Provided material Block Start
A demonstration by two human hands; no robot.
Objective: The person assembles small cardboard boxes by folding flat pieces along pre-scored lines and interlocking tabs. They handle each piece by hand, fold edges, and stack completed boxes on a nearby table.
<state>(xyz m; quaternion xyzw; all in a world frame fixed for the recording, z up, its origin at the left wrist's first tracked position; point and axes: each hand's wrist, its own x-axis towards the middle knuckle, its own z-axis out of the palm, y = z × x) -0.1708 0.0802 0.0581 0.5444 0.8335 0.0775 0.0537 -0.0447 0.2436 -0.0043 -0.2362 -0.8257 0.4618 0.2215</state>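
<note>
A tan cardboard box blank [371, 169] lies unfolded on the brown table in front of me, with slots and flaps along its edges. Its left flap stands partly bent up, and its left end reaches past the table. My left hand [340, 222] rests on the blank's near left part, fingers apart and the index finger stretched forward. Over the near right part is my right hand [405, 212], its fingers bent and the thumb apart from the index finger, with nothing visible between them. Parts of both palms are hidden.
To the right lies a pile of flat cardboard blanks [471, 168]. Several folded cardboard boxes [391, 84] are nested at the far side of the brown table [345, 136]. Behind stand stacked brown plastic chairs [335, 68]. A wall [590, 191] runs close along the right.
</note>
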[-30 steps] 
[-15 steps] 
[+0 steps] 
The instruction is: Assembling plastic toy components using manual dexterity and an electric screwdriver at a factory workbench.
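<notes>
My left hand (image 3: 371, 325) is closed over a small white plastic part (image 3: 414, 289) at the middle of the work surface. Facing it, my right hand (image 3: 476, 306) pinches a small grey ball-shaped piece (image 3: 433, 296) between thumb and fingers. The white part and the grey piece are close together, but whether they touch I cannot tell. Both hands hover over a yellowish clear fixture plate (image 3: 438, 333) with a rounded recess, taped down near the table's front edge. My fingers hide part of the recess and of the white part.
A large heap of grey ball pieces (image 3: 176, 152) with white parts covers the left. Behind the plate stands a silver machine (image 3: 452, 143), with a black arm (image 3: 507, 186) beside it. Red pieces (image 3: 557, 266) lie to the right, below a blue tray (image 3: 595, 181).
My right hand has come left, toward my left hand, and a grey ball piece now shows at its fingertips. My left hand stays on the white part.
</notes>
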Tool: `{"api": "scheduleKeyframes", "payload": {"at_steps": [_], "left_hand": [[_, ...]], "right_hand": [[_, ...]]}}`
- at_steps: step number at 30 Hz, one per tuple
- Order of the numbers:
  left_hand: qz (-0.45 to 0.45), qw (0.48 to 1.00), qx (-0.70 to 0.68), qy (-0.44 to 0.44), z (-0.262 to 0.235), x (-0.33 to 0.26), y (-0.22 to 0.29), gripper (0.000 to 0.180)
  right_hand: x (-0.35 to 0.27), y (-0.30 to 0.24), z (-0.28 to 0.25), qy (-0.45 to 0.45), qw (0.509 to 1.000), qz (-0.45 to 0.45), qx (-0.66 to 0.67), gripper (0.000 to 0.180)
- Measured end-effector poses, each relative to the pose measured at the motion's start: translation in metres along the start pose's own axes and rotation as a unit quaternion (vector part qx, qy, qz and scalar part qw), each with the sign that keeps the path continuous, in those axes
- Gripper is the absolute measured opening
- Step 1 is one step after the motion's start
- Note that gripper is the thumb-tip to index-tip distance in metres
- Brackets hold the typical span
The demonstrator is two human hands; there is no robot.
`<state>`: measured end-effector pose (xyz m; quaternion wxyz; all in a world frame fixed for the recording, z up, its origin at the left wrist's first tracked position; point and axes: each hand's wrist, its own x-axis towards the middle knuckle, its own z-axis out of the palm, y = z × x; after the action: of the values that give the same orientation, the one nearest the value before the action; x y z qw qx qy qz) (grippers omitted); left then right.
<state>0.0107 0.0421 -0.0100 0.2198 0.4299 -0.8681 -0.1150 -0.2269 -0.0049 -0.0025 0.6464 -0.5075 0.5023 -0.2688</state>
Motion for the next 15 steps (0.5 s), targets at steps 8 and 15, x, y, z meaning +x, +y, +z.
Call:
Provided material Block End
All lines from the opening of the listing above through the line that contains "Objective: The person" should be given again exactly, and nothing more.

▶ **Final answer**:
A demonstration by two human hands; no robot.
Objective: The person assembles small cardboard boxes by folding flat pieces along pre-scored lines and interlocking tabs. They handle each piece by hand, fold edges, and stack completed boxes on a nearby table.

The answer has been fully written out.